I see calendar links in cold emails all the time, whether they’re being sent to me or they are in tear-downs I do for clients and readers.
They usually look like this:
I know, you think you’re making life easier for the person you’re emailing.
“But Zak, all the sales books say to use this! The data support using calendar links."
Including a link to your calendar (with an app like Calendly) to schedule a call intuitively seems easier for somebody to schedule with you than playing scheduling tag. And it is easier in cases where both parties already know each other, or when they have strong rapport, or when you are emailing somebody whose job it is to respond to inquiries from sales reps.
It’s not the same when you’re emailing a Very Busy Person. It’s certainly not the same when you’re emailing a Very Busy Person to make an ask of them and when you have no previous rapport with them.
It’s better to give the Very Busy Person a menu of options they can choose from and immediately reply to.
To understand why this is the case, let’s break down the psychology of user attention.
There’s a concept in product design called friction. The more friction an app or product has to get a user to take a necessary step, the worse it is and the lower the user engagement.
A classic example of friction is in signup pages for apps. We can illustrate with two apps.
App #1 requests has a user signup page that asks users to enter their first names, last names, and email addresses.
Then, the next page tells users to check their email for a confirmation link and to click that link.
After clicking the link in the email, users return to the app and are logged in.
App #2 requests that users sign in with their Facebook or Google accounts.
Then, users agree to the permissions with Facebook or Google in a popup in the app.
After that, users are returned immediately to the app.
Which app has more friction? Which app has more users not finishing the signup process?
App #1. There are nine steps involved here, each contributing to the friction. Every step is a chance to get distracted.
1. Enter first name.
2. Enter last name.
3. Enter email address.
4. Exit app.
5. Open mail app.
7. Open new email.
8. Click link.
9. Wait for app to open and refresh.
In the process of going to check your email, refreshing your inbox, and trying to find the link for the app signup, there are any number of exit-options for you, the user. A text rolls in from a family friend, you remember you need to buy lunch, you see another more urgent email in your inbox, or you just get distracted when somebody bumps into you on the metro. Now your attention has been diverted and unless the app ranks high enough in your mental urgency, you’re going to forget about it.
App #2, on the other hand, has only 3 steps.
1. Click “Login with Facebook"
2. Agree to share permissions.
3. Wait for app to refresh.
This is the genius of Facebook and how it gained so much market share so quickly.
Friction with Calendar Links
Let’s apply this concept of friction to requesting a phone call or a meeting with a Very Busy Person via email. You want this meeting and the reality is that you’ll clear your schedule to talk to them if you can.
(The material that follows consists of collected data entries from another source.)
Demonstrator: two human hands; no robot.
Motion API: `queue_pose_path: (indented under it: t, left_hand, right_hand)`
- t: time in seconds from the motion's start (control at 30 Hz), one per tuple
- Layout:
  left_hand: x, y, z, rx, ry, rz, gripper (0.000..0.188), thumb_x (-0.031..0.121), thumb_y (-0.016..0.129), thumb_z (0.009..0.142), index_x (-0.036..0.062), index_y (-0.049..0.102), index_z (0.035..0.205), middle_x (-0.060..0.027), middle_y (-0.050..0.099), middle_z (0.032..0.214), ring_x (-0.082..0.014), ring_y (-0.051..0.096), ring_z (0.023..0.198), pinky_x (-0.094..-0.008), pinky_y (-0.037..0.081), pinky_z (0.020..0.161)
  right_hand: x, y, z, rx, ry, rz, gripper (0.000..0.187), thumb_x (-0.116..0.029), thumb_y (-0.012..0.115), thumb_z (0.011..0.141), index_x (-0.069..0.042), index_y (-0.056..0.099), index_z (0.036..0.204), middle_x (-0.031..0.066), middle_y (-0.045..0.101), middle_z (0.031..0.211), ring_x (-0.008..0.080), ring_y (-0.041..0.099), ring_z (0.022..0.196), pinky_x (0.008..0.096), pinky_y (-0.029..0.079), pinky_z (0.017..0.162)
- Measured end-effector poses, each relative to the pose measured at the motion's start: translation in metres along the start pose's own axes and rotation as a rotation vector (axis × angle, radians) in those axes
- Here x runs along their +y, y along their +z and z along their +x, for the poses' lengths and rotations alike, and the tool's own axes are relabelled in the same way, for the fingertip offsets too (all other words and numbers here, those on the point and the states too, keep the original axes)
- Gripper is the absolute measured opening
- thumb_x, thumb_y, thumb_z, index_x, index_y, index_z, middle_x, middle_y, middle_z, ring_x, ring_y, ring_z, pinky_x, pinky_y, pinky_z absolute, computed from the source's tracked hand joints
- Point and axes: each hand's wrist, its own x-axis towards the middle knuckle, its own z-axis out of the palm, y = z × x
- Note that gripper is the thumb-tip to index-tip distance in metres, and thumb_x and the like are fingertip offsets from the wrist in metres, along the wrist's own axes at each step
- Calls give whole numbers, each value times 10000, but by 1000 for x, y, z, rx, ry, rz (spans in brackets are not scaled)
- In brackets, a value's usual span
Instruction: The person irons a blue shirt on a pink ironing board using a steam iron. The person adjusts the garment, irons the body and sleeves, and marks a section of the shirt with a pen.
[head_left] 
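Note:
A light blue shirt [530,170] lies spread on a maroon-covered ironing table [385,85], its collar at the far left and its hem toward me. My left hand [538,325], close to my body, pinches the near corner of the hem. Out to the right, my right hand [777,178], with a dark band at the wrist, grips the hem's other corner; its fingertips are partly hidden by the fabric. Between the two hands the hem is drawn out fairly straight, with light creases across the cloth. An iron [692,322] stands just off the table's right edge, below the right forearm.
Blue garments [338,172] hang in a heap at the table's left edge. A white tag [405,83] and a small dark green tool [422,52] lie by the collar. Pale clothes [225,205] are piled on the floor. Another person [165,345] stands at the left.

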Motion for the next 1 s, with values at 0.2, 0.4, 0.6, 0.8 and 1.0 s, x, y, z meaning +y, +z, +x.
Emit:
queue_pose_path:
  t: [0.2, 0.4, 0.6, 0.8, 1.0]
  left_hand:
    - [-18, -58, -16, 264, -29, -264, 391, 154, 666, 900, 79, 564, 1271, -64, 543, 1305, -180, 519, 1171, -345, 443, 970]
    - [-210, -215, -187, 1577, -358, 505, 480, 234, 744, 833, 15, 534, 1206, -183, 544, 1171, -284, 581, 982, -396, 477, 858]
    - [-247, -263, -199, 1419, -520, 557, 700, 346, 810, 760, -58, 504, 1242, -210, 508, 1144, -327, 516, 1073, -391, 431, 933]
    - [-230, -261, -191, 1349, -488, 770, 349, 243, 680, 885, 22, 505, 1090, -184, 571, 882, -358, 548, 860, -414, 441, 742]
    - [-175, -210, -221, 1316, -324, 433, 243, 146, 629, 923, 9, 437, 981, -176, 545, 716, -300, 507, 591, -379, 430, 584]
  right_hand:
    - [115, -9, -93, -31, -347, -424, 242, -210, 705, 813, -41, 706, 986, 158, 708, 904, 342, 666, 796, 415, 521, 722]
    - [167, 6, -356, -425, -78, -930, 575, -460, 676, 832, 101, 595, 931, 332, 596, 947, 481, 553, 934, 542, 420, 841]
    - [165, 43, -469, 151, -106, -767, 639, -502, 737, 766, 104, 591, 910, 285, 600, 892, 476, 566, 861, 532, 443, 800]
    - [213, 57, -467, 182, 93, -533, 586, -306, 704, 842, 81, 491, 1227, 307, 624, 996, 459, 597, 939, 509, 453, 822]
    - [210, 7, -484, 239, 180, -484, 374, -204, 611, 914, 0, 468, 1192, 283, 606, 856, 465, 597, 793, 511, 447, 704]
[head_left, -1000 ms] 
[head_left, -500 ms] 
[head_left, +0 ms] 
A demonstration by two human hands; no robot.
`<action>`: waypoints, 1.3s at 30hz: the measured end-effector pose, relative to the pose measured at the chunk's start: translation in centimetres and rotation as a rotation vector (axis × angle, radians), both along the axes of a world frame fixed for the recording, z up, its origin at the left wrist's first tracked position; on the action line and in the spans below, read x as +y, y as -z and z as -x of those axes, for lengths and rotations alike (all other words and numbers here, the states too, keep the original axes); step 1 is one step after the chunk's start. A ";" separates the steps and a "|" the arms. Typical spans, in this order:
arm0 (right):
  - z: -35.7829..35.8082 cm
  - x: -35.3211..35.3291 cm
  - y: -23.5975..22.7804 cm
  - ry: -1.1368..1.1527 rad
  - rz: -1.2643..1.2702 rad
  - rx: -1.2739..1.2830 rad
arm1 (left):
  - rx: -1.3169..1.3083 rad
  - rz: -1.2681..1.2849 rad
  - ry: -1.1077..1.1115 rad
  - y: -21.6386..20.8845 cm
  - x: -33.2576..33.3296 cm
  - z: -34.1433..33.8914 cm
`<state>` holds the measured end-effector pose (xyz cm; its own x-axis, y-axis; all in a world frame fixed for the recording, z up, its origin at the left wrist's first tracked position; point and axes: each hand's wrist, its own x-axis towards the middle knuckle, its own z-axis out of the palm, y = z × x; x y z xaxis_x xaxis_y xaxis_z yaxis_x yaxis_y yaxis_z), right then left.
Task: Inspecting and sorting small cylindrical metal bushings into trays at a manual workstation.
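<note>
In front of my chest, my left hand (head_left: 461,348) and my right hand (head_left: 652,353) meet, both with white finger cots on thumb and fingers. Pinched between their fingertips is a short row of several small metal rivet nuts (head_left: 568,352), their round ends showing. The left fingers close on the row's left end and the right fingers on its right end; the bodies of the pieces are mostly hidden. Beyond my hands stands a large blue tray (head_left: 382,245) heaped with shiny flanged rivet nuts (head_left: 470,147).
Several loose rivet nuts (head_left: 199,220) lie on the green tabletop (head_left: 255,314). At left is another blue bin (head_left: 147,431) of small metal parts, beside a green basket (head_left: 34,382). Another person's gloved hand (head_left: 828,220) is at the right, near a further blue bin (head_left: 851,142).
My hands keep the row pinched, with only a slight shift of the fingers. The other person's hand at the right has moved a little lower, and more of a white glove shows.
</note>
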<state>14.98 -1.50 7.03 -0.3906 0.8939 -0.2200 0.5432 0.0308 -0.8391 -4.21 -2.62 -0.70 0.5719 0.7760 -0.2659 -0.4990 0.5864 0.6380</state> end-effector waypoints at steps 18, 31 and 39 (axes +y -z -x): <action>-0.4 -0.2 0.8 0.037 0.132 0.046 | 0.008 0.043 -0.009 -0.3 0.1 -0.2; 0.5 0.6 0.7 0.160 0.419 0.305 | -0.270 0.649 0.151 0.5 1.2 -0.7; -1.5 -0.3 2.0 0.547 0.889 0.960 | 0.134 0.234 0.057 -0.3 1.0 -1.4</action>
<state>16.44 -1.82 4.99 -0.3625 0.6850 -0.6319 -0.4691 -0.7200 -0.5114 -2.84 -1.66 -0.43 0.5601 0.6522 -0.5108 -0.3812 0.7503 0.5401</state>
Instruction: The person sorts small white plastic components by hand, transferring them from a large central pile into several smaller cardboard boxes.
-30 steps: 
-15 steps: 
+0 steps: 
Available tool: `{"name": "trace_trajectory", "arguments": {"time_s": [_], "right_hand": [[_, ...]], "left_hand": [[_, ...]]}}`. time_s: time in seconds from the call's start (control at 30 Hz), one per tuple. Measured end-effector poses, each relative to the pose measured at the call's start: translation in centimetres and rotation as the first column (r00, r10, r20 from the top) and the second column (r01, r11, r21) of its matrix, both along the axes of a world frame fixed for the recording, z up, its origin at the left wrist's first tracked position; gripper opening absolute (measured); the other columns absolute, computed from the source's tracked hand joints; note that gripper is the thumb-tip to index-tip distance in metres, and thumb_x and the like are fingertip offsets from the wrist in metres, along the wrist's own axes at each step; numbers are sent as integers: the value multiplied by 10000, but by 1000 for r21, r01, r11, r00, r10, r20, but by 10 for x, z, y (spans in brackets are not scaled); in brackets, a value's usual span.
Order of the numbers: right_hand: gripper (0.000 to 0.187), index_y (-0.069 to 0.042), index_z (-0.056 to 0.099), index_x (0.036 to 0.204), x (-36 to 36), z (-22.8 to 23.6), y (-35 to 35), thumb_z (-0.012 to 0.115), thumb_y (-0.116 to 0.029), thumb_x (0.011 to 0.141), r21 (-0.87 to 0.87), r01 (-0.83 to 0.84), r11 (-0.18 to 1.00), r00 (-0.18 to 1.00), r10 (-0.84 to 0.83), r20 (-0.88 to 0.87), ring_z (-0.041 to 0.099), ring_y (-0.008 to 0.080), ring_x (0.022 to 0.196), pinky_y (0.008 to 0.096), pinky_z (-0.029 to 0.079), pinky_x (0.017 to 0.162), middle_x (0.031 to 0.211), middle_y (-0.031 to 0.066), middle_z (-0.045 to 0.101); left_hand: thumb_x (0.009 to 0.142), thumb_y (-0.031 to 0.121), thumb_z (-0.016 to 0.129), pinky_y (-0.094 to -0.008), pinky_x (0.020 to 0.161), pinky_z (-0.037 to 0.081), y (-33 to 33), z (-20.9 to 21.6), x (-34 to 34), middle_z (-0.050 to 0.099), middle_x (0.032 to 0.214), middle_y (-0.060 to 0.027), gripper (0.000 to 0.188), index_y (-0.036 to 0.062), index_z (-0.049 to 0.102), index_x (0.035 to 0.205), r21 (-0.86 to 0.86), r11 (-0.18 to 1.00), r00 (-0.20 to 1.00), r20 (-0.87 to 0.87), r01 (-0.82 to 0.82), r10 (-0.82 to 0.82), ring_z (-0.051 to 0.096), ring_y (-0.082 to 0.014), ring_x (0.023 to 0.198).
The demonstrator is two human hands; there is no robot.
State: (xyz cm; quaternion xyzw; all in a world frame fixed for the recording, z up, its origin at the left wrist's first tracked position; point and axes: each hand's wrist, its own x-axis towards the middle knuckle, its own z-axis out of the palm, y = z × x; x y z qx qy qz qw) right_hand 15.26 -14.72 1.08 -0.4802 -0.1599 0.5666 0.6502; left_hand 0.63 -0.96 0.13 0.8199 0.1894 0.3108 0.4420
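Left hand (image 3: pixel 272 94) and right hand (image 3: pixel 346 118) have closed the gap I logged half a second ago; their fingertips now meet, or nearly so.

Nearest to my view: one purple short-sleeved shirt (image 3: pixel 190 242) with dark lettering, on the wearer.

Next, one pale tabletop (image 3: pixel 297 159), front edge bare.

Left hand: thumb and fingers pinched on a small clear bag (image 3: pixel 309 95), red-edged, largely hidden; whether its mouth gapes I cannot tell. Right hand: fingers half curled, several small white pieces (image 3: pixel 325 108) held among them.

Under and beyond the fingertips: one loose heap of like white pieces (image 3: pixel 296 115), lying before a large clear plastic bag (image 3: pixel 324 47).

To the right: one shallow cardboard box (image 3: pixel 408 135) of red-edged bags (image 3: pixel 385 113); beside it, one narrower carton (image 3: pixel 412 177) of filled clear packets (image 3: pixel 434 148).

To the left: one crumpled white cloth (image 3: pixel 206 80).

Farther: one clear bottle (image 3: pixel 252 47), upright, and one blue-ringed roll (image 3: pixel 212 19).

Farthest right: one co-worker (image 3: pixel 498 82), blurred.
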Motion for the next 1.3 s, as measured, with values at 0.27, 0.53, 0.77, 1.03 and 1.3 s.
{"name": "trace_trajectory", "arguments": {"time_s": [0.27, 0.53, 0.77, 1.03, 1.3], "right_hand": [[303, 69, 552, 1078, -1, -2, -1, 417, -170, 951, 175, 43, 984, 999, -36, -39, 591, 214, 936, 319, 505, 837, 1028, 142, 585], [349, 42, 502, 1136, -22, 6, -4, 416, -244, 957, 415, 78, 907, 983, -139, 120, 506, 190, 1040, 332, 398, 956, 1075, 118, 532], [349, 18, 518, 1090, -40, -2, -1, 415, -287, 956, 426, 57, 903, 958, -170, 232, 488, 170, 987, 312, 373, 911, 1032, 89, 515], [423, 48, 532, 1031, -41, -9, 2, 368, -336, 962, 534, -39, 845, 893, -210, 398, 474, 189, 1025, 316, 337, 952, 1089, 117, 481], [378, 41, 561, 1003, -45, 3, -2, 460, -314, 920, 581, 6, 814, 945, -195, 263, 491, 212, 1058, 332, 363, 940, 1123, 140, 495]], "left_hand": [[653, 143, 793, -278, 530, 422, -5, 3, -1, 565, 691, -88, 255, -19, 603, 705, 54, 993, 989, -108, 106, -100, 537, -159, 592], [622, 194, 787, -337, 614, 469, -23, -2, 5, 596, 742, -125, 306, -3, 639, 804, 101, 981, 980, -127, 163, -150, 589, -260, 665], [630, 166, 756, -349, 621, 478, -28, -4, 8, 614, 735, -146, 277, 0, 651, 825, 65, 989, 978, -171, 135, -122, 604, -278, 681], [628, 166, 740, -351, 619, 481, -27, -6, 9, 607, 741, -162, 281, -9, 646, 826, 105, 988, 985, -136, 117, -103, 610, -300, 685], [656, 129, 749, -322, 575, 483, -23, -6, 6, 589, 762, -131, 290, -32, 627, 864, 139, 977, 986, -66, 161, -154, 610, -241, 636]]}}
You have two options. Email #1 includes a Calendly link where you ask the Very Busy Person to find a time and schedule with you. Email #2 includes 3 options you send along in the body of the email.
Which has more friction?
Email #1 with the Calendly link.
Break down the steps involved here.
1. Click the link.
2. View the available dates and times.
3. Exit the web browser to open your calendar app and check those dates and times against your own calendar.
4. Go back to the web browser.
5. Select the right date and time.
6. Enter your info.
7. Click save.
Seven steps. At each of those steps, there’s an opportunity for the VBP to get distracted (especially on mobile).
This assumes you’re emailing somebody and they see your email on a mobile device. It also assumes you don’t know the person, you have no rapport with them, and that they aren’t actively looking for responding to sales emails. It also assumes that the alternative can be better.
If you’re blasting out emails with, “do you have 15 minutes to chat next week?” a calendar link might perform better. Obscure, imprecise asks for “next week” take more energy to query and respond to than opening up the calendar link.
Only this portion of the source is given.